> The problem
Of the lines below, reproduce exactly those from the line containing "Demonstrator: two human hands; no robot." to the end, including both the first and the last.

[Start of section]

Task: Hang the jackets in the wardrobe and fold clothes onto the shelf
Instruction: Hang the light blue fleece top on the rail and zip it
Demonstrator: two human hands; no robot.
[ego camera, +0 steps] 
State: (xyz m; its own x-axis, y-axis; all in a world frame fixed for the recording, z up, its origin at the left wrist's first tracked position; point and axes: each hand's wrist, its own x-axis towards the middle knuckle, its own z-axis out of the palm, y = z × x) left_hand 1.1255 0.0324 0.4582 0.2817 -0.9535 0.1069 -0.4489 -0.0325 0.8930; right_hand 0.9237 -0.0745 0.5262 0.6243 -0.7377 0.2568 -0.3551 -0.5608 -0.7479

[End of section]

> Result below
Demonstrator: two human hands; no robot.
[ego camera, +0 steps] 
State: (xyz m; its own x-axis, y-axis; all in a world frame fixed for the recording, z up, its origin at the left wrist's first tracked position; point and axes: each hand's wrist, its own x-axis towards the middle knuckle, its own z-axis out of the palm, y = z × x) left_hand 1.1255 0.0324 0.4582 0.2817 -0.9535 0.1069 -0.4489 -0.0325 0.8930; right_hand 0.9237 -0.0745 0.5262 0.6243 -0.7377 0.2568 -0.3551 -0.5608 -0.7479

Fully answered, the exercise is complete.